GENDER.ED Welcome Reception
We are kicking off the new academic year with the GENDER.ED Welcome Reception for 2025-26, and everyone is invited!
Date and time
Location
Chrystal Macmillan Building, The University of Edinburgh
15a George Square Edinburgh EH8 9LD United KingdomGood to know
Highlights
- 2 hours
- In person
About this event
We are kicking off the new academic year with the GENDER.ED Welcome Reception for 2025-26, and everyone is invited!
We are so excited to announce that this year’s event features an exhibition curated by the University of Edinburgh's very own Dr Marie Larsson, Research Fellow at the Centre for Biomedicine, Self and Society.
The event will begin with a networking reception and a chance to look at the exhibition, which will take place between 5pm - 6pm in the Chrystal Macmillan Foyer.
The roundtable discussion will then take place from 6pm - 7pm in Seminar Rooms 1 and 2.
You will be given three options for registration:
- Attend both the networking reception/exhibition and the roundtable;
- Attend the networking reception/exhibition only;
- Attend the roundtable only.
Exhibition: The Pill. Angry Chuckles
This exhibition showcases original and found poems developed by researchers, healthcare professionals and students based on interview excerpts that reflect experiences of real individuals with contraceptives, sexual and reproductive health, and pregnancy and STI prevention. Through the excerpts, the poetry drawn from them, and accompanying artworks by artist Frank Rokhlin, we explore a wide range of experiences and interpretations – a dialogue between interviewees, researchers, poets and readers on shared and contrasting experiences of contracepting. As a society, we need more open, honest and caring conversations around contraception, pregnancy and STI prevention. The exhibition asks you to take part in this conversation through personal reflection and developing your own found poetry based on the interview excerpts. Have you used contraception or contraceptive services? Have you, or might you, experience abortion, pregnancy or STIs? Do you help to design policy? Are you a researcher or healthcare provider? Take a moment to reflect on your own experiences and think about how you might help improve contraceptive experiences or support people in your life navigating these issues. Curated by Dr Marie Larsson (a sociologist of health and medicine), this exhibition is part of a pilot project focusing on creative methods and interdisciplinary collaboration in contraceptive research.
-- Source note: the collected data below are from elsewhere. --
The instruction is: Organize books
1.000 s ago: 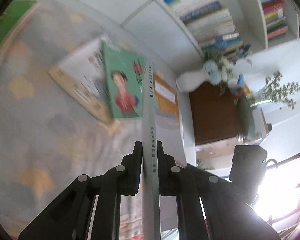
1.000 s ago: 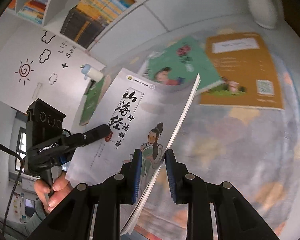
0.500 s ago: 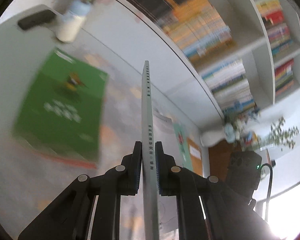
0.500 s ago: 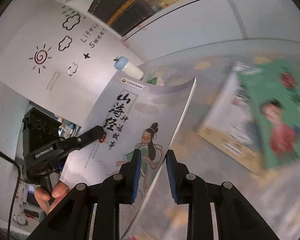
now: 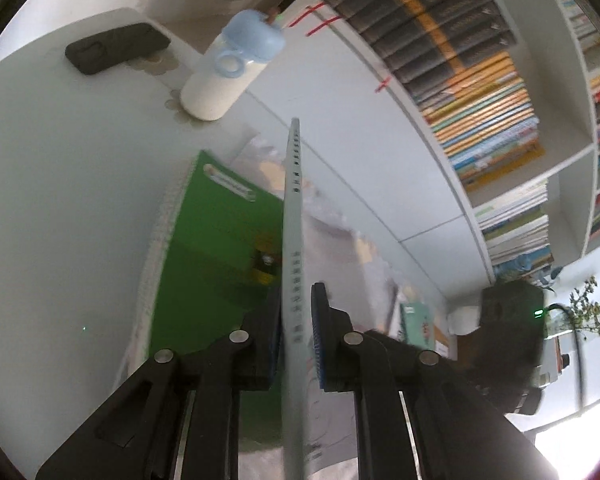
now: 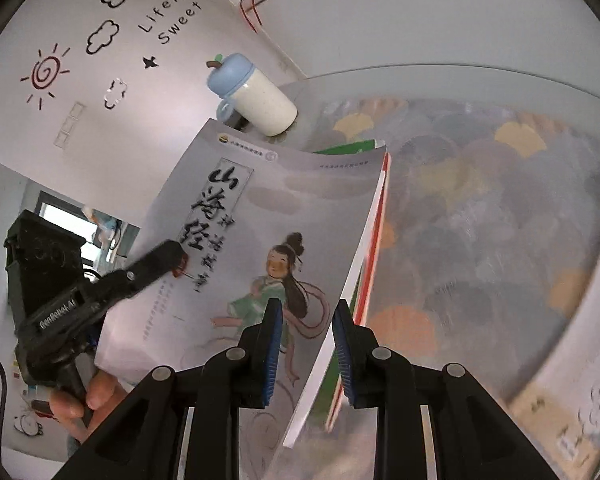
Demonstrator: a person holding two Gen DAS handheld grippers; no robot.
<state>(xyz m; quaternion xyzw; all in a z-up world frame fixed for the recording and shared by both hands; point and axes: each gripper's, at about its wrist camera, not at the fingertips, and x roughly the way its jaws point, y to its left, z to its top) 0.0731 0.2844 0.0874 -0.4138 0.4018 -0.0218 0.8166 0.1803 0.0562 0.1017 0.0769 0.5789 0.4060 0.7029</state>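
Note:
A grey book with a drawn figure and black calligraphy on its cover (image 6: 260, 240) is held up on edge between both grippers. My left gripper (image 5: 296, 320) is shut on its spine (image 5: 292, 216), and in the right wrist view one left finger (image 6: 168, 254) lies on the cover. My right gripper (image 6: 308, 346) is shut on the opposite page edge. Below the grey book a green book (image 5: 220, 260) lies flat on the table, showing beside the page edge as a green and red-edged strip (image 6: 370, 272).
A white bottle with a blue cap (image 5: 228, 76) and a black flat object (image 5: 116, 48) stand near the table's far corner. Packed bookshelves (image 5: 480, 100) run behind. More books (image 6: 580, 380) lie at the right on the patterned mat (image 6: 480, 220). A hand (image 6: 96, 396) holds the left gripper.
Both grippers have carried the grey book sideways across the table, away from the teal and orange books, to above the green book near the bottle. Both grips are unchanged.

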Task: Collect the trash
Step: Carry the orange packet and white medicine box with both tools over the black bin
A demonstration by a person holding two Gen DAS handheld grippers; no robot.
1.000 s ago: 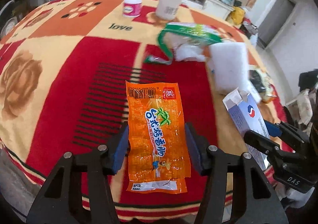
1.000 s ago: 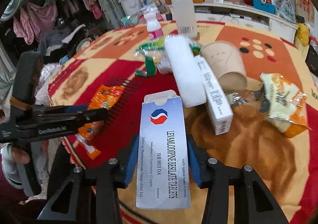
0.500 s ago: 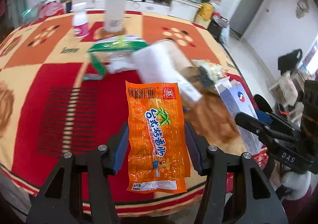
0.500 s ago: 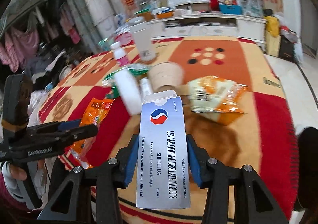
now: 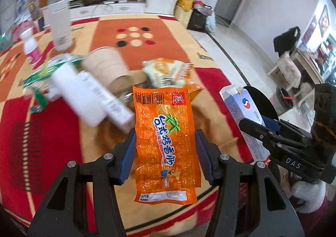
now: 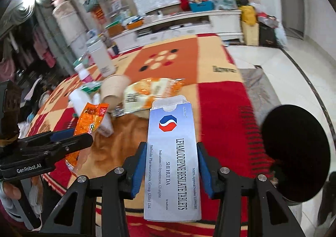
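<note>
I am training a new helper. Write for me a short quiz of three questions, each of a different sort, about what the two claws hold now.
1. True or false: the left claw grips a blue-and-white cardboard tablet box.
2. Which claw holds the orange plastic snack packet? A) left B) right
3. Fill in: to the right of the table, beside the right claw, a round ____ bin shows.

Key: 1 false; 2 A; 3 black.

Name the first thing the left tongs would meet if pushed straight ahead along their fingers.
Probably the crumpled orange-and-white snack bag on the table, just beyond the top edge of the orange wrapper the left tongs hold; depth is uncertain.
</note>
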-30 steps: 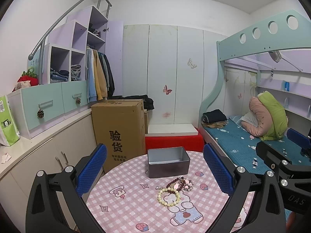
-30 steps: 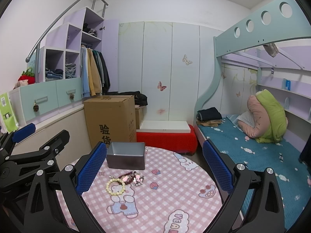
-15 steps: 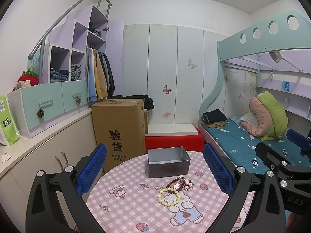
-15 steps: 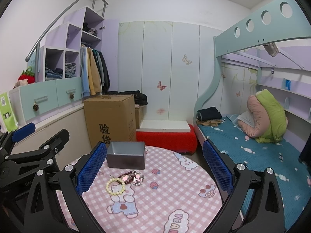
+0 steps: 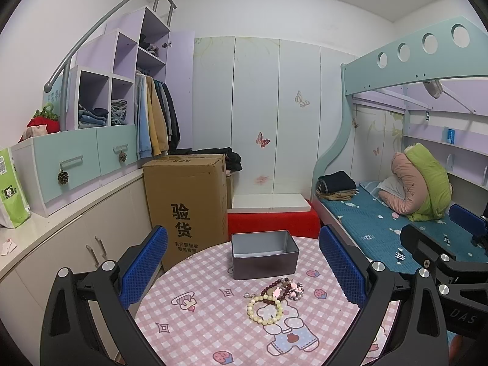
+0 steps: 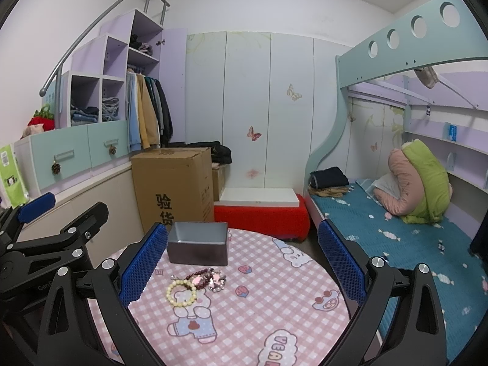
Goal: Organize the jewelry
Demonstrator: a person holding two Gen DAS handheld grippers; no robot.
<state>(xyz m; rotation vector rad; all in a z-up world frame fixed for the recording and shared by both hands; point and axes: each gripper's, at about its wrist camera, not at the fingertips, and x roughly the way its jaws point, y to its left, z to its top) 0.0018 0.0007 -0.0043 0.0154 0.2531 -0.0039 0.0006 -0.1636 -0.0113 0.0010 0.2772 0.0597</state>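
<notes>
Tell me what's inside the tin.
The tin looks empty: only bare far walls show. Its near wall hides the floor. The bracelets lie on the table in front.

Tablecloth (image 5: 213,329): pink-and-white check with cartoon bear and strawberry prints. Tin box (image 5: 264,254) — plain grey metal. In front of the tin box: one bracelet (image 5: 264,308) of cream beads, another bracelet (image 5: 276,288) dark red. Gripper pads (image 5: 143,267) blue with a fine mesh texture — frames black. Behind the tin box, a brown cardboard carton (image 5: 186,201) with black characters.
</notes>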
Roundtable: Researching Contraception, Gendered Relationships and Social Justice
To provide context and explore the exhibition's themes, a roundtable discussion will take place from 6-7pm featuring Marie Larsson, Lauren Galligan, Arushi Sahay, and Ingrid Young. They will address the paradoxical nature of contraception as a technology that can be simultaneously liberating and oppressive, across scales from the personal to the global, and in ways that shaped by intersecting forms of inequality and privilege. The panellists, drawing on their expertise as researchers, academics, community organisers and practitioners, will discuss the challenges of researching contraception, sexual and reproductive health, gendered inequalities, and the intimate relationships in which all this plays out They will also reflect on efforts to engage marginalised people on these issues via creative, arts-based and participatory approaches, and the scope for involving communities in pursuit of social justice.
Speaker Biographies:
Dr Ingrid Young is a Reader in the Centre for Biomedicine, Self and Society at the University of Edinburgh. She is a medical sociologist who works with qualitative methods, including arts-based and participatory methods. She specialises in sexual and reproductive health and social justice, gender, biotechnologies and community activism.
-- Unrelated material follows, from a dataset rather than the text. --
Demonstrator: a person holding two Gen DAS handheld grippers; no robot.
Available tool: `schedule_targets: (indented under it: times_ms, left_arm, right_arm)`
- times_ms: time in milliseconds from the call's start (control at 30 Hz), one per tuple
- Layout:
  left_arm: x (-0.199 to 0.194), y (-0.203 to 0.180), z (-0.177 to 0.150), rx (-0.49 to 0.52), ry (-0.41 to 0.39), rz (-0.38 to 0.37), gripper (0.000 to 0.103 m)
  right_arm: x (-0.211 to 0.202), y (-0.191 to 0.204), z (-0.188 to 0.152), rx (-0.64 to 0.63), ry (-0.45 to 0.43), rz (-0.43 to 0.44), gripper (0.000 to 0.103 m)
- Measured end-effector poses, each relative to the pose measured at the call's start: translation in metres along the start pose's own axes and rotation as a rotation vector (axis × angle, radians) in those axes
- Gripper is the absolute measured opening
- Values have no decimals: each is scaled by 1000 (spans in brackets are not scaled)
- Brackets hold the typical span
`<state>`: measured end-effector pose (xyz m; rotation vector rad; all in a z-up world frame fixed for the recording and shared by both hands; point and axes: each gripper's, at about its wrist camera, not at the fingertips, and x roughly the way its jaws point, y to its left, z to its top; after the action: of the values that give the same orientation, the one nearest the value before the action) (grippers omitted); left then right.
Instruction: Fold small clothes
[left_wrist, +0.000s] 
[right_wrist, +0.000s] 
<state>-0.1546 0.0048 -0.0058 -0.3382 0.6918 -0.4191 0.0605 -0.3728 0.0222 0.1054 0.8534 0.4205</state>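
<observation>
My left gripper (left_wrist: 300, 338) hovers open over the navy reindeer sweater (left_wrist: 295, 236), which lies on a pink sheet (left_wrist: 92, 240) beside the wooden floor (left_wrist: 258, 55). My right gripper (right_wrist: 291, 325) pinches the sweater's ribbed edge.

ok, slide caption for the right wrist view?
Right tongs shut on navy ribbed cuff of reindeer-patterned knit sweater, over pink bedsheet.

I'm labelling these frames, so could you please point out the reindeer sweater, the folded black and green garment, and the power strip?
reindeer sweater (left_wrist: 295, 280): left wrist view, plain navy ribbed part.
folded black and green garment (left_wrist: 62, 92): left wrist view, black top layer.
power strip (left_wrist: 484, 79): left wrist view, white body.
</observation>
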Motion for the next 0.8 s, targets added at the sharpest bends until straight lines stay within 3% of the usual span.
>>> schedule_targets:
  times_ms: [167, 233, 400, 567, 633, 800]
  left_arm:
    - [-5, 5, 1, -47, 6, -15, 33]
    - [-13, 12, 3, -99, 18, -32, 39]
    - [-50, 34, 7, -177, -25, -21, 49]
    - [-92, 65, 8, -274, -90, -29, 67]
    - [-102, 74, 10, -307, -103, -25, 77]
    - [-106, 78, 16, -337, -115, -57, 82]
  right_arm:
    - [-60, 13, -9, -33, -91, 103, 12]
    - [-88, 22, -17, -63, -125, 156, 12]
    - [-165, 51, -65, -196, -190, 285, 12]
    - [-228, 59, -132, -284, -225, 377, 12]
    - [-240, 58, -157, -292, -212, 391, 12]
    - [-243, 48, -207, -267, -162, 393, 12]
Arushi Sahay is a PhD Researcher in Anthropology & Sociology at the Geneva Graduate Institute, where her research investigates how female surgical sterilisation comes to be enabled, elected and enacted as the most prevalent mode of contraception in India. She is a visiting research student in the University’s School of Social and Political Science for the Autumn 2025 semester.
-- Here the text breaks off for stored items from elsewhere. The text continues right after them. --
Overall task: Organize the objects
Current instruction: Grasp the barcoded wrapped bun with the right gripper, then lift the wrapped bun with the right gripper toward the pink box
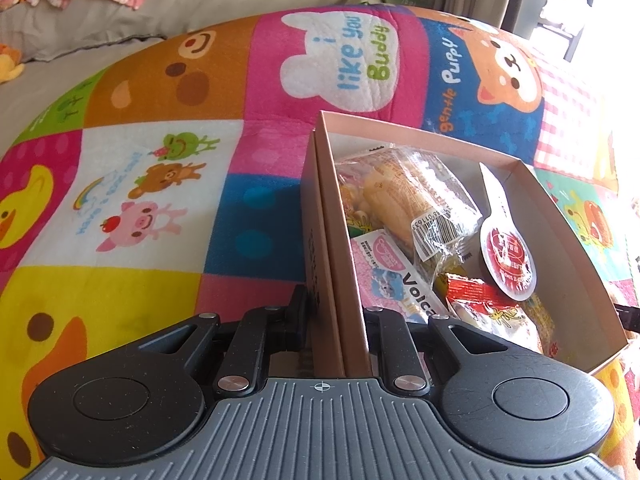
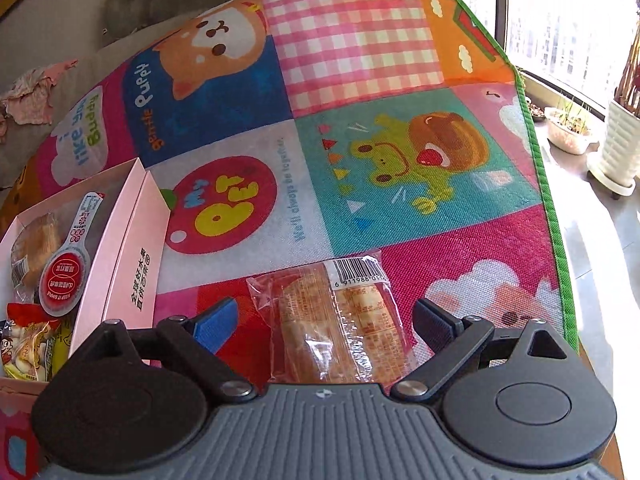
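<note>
Left wrist view: the left gripper [image 1: 334, 312] is pinched on the near side wall of a pink cardboard box [image 1: 532, 200], one finger outside the wall, the other inside. The box sits on a patchwork cartoon play mat [image 1: 160, 160] and holds wrapped snacks: a clear-wrapped cake [image 1: 404, 200] with a barcode, a small round jelly cup [image 1: 506, 260] with a red-and-white peel lid, a pink packet [image 1: 384, 268] with partly readable lettering, and a red-and-yellow candy packet [image 1: 492, 312]. The gripper body covers the box's near end, and glare washes out the right edge of the picture. What lies beneath the top snacks cannot be made out.

Right wrist view: the right gripper [image 2: 324, 320] has its fingers spread wide on either side of a second clear-wrapped cake [image 2: 340, 320] lying flat on the mat [image 2: 360, 80], just right of the box [image 2: 132, 248]. The pads stand clear of the wrapper. It is a golden-brown oblong cake in crinkled clear film with small print and a barcode at its far end. Its near end is hidden behind the gripper body, and the print is too small to read.
</note>
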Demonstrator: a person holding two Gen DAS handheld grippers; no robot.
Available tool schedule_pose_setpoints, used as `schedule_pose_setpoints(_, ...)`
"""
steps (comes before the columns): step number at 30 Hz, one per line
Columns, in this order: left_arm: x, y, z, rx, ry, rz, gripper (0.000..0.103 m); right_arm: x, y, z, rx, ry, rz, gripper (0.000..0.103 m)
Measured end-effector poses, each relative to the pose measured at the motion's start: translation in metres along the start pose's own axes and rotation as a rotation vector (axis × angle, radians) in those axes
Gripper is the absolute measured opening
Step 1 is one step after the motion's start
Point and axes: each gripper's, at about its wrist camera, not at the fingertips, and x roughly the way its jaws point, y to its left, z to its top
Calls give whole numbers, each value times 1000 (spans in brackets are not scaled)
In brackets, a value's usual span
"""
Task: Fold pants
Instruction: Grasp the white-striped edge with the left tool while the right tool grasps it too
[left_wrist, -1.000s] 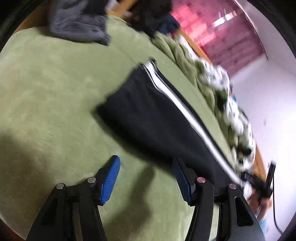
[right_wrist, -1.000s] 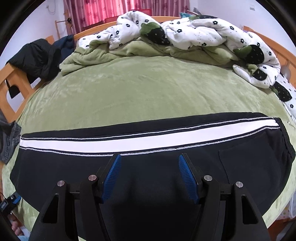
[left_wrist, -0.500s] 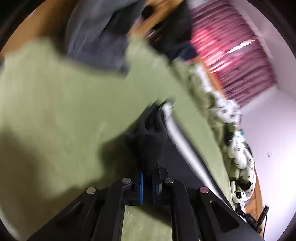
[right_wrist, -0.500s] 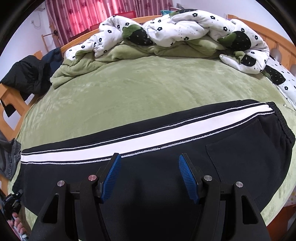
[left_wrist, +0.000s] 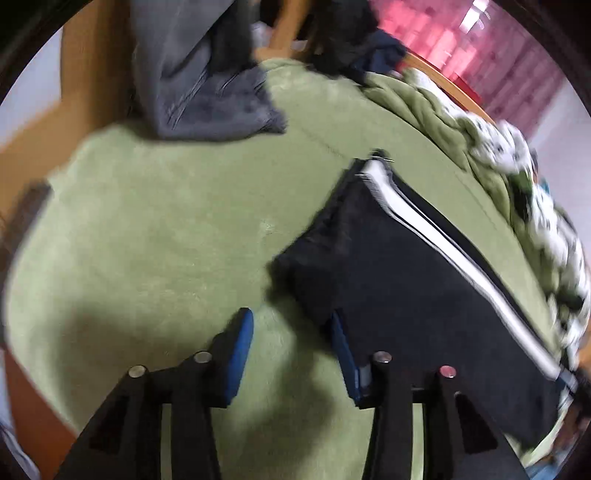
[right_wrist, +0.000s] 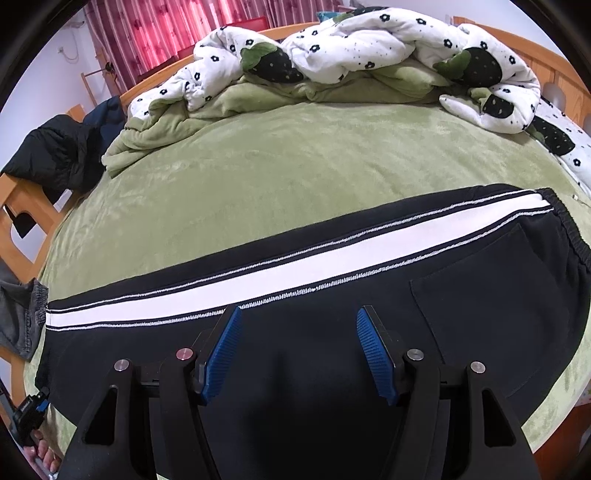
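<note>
Right wrist: pants (right_wrist: 295, 369) flat on bed (right_wrist: 295, 155)

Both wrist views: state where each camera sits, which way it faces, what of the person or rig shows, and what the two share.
Left wrist: sits on the left gripper, angled down at the cuff end of the black pants on the green blanket; its jaws are opening, nothing between them.
Right wrist: sits on the right gripper, angled down over the pants toward the rumpled quilt; open jaws and, lower left, fingers.
Shared: the pants with their white stripe, blanket, quilt, red curtains.
</note>
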Motion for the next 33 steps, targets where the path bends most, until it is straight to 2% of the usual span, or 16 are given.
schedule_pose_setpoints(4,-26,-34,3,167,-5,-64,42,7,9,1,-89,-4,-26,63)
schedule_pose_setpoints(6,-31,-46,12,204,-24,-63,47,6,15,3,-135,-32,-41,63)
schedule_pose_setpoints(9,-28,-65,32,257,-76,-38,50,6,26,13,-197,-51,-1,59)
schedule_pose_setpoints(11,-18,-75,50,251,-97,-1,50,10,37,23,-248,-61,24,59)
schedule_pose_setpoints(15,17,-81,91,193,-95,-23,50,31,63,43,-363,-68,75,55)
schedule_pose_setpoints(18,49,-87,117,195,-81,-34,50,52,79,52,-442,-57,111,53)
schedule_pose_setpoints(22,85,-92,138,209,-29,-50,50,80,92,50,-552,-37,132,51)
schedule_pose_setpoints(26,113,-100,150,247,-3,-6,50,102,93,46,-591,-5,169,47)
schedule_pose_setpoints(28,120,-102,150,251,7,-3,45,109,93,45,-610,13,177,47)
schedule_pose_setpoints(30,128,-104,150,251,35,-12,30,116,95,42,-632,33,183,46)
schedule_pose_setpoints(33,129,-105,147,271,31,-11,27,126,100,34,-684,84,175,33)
Lauren Galligan is the Research and Participation Worker at The Young Women’s Movement, Scotland’s National Organisation for Young Women and Girls’ Leadership and Rights. She was a GENDER.ED intern, and currently also works at the Institute for Advanced Studies in the Humanities.
Dr Marie Larsson is a Research Fellow at the Centre for Biomedicine, Self and Society, University of Edinburgh, currently working on enhancing post-abortion contraception in Scotland. Her doctoral research examined "the work of contracepting" and young people's experiences and practices with contraceptives in Sweden. As a critical sociologist and qualitative researcher, she wants to improve experiences and address injustices in sexual and reproductive health, contraception and abortion.
Dr Lucy Lowe is Senior Lecturer in anthropology at the University of Edinburgh. Her research examines how practices and ideologies of gender, motherhood, and reproduction are centred in processes of migration and asylum, and explores the relationship between reproductive and migrant (in)justice.
Registration
This is a free event, which means we overbook to allow for no-shows and to avoid empty seats. While we generally do not have to turn people away, this does mean we cannot guarantee everyone a place. Admission is on a first-come, first-served basis.
Please note, filming, recording and/or photography may take place at this event.